## Task prompt
Search the entries below. Return every line that has "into" in it.
───── Task input
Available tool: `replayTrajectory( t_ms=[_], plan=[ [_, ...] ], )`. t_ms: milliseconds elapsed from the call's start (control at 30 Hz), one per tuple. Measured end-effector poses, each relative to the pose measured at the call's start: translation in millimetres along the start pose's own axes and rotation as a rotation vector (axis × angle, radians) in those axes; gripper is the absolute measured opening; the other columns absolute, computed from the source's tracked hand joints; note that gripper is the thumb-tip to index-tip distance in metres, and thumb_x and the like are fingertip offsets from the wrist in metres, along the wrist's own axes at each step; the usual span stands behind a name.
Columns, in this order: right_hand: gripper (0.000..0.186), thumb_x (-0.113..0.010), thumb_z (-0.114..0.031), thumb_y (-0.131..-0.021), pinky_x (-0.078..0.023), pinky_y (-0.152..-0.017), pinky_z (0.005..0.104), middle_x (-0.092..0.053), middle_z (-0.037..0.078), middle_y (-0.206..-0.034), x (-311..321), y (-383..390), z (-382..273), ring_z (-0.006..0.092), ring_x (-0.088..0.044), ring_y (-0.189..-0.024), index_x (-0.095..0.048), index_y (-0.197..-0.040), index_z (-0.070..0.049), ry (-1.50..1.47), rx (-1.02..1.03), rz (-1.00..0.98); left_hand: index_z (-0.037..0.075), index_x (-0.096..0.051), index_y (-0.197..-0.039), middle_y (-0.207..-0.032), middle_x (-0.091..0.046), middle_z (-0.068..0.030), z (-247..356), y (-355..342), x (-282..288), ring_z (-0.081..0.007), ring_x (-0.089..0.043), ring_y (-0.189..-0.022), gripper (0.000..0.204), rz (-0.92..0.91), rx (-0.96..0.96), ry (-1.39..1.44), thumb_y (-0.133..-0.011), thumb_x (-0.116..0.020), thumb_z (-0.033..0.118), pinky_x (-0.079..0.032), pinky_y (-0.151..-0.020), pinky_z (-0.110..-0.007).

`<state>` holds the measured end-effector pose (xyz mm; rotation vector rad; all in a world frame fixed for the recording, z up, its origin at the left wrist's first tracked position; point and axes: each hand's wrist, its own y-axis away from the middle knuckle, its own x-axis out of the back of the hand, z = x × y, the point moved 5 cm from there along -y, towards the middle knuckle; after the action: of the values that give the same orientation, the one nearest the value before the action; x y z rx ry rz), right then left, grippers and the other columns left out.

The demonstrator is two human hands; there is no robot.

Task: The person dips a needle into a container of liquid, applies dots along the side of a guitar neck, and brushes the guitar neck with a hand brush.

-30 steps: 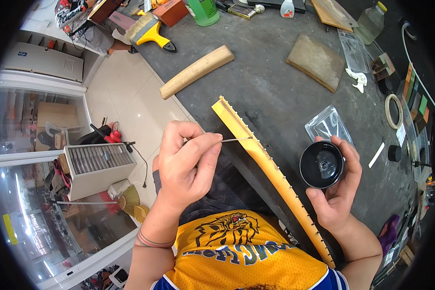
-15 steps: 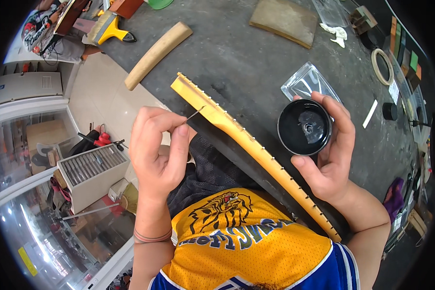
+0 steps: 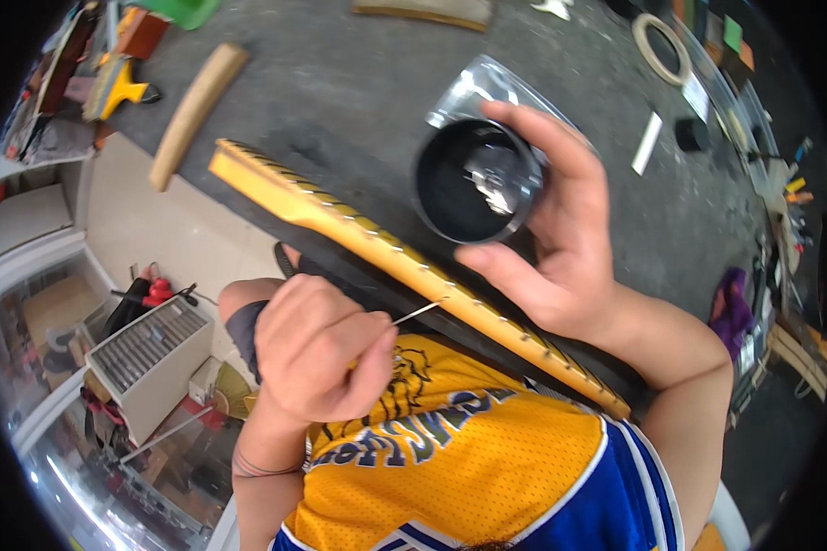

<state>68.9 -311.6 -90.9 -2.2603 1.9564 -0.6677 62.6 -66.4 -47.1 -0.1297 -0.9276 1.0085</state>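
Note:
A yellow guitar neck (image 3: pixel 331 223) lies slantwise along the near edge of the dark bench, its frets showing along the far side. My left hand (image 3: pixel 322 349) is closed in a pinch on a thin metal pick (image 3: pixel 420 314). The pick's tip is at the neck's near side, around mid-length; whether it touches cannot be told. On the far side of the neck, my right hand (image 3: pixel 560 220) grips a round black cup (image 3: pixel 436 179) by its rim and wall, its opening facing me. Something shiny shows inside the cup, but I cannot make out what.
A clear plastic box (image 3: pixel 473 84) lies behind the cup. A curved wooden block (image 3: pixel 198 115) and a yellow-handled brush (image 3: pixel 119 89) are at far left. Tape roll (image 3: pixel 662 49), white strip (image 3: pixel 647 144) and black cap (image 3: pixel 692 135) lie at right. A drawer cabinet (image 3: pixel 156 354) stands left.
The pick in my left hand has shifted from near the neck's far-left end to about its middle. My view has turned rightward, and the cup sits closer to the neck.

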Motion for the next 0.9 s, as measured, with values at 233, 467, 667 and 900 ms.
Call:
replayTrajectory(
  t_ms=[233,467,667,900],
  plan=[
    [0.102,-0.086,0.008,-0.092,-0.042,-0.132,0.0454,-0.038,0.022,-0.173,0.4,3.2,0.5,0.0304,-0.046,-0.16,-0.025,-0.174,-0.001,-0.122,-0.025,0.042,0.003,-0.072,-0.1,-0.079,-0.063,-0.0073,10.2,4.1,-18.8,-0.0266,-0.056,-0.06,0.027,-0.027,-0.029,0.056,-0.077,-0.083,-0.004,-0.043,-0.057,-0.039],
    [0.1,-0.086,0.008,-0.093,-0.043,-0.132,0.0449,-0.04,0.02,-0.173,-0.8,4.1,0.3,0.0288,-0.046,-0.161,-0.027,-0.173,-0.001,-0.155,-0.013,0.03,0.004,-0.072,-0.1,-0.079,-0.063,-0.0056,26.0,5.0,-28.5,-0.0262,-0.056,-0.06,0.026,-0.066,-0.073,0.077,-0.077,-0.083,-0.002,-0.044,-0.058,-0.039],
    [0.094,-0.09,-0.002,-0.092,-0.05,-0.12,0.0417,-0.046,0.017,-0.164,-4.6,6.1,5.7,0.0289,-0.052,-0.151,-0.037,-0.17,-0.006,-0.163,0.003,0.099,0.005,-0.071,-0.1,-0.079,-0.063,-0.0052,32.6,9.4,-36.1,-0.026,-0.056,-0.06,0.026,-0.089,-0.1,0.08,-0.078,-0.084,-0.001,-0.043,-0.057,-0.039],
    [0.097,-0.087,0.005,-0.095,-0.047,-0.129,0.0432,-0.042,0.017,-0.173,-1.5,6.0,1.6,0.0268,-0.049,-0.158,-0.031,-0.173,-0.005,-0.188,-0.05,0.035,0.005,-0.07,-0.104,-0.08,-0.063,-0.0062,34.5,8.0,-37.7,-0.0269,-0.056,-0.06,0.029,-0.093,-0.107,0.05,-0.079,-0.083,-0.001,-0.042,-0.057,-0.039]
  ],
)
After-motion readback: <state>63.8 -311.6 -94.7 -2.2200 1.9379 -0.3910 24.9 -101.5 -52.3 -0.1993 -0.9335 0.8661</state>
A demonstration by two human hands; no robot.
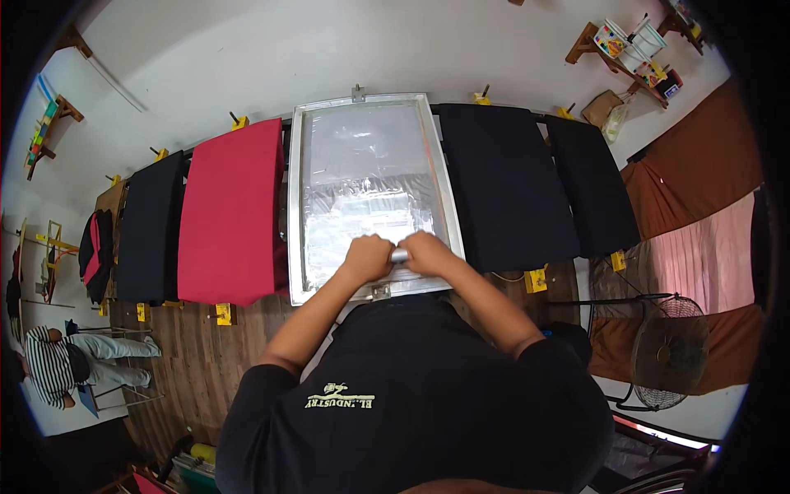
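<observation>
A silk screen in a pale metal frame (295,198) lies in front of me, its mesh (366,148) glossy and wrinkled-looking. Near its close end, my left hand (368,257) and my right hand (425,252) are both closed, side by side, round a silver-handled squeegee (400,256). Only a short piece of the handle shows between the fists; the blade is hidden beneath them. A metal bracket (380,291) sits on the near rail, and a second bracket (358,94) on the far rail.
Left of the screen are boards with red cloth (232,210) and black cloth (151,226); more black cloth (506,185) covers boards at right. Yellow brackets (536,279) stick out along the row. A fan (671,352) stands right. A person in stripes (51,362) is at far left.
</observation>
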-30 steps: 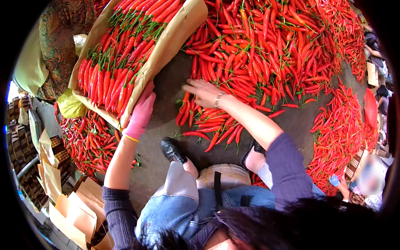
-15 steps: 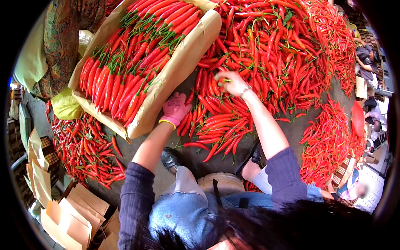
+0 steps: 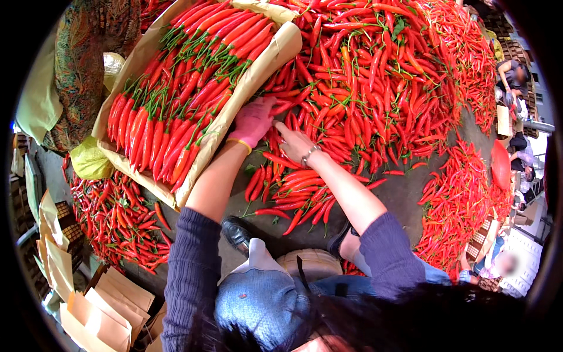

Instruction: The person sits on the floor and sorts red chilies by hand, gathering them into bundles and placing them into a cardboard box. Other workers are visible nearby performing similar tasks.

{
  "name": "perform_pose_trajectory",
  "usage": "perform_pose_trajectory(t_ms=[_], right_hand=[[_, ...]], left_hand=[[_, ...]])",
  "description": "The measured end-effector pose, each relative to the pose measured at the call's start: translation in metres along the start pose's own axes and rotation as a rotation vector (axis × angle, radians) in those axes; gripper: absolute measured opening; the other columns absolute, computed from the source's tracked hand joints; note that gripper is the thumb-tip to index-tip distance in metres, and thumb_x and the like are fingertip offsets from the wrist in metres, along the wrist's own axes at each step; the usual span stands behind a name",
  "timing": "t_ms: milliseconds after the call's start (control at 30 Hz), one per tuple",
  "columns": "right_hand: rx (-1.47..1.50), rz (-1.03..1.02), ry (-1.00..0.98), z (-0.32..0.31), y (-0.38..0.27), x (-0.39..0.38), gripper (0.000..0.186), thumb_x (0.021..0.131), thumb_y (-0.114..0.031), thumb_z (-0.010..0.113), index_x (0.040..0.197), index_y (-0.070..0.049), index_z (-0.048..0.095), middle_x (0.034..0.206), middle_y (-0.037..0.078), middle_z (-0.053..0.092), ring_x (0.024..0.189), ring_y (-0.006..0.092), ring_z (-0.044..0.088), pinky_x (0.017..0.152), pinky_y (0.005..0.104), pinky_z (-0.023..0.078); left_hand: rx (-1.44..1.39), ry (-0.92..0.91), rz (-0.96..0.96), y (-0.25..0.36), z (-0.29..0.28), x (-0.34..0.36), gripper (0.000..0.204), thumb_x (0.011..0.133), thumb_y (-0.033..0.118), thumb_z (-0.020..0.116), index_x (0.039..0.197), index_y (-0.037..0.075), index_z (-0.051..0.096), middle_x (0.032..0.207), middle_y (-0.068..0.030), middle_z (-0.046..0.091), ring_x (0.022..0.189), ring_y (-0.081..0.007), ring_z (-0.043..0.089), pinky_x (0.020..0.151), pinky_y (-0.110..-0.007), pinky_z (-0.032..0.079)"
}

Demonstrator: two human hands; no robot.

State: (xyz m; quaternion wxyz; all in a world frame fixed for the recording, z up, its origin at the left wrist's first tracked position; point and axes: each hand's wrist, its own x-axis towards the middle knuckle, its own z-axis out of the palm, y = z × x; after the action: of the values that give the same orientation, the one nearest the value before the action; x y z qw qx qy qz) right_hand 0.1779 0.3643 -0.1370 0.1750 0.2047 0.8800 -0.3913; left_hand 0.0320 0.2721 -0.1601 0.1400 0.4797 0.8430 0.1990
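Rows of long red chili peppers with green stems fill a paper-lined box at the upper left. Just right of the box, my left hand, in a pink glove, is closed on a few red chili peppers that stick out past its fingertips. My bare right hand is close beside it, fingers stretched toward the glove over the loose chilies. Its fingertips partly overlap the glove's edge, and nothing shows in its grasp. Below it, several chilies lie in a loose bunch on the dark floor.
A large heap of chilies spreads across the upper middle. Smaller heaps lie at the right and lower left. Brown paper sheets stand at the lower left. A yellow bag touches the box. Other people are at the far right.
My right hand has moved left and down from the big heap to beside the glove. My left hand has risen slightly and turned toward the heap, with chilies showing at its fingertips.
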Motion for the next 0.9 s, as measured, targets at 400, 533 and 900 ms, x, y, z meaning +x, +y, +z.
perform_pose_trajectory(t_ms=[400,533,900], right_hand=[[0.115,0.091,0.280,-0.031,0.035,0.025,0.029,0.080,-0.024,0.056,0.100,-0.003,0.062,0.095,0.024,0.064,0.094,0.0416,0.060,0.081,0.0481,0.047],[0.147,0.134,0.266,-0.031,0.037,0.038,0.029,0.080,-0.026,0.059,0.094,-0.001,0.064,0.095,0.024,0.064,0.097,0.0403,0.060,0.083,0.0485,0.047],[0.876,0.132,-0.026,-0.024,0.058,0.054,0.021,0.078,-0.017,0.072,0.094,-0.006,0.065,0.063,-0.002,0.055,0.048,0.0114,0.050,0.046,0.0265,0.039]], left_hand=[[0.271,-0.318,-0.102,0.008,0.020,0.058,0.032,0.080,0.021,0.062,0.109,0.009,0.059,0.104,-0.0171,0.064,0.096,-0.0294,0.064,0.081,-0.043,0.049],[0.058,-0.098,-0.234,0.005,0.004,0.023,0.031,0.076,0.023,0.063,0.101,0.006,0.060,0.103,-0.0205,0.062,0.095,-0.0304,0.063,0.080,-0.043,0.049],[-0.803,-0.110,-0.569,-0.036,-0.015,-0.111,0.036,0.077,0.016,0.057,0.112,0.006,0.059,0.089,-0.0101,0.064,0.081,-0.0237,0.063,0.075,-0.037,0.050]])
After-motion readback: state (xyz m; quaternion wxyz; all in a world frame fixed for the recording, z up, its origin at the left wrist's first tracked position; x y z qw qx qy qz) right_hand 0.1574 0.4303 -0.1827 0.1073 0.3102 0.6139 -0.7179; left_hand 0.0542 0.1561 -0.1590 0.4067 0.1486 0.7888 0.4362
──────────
## Response area
Task: The person dips a needle into a container of liquid, applies dots along the side of a guitar neck, and brushes the guitar neck with a hand brush.
Instruction: The person sits on the floor and sorts red chilies by hand, gathering them into bundles and placing them into a cardboard box. Other workers are visible nearby performing similar tasks.

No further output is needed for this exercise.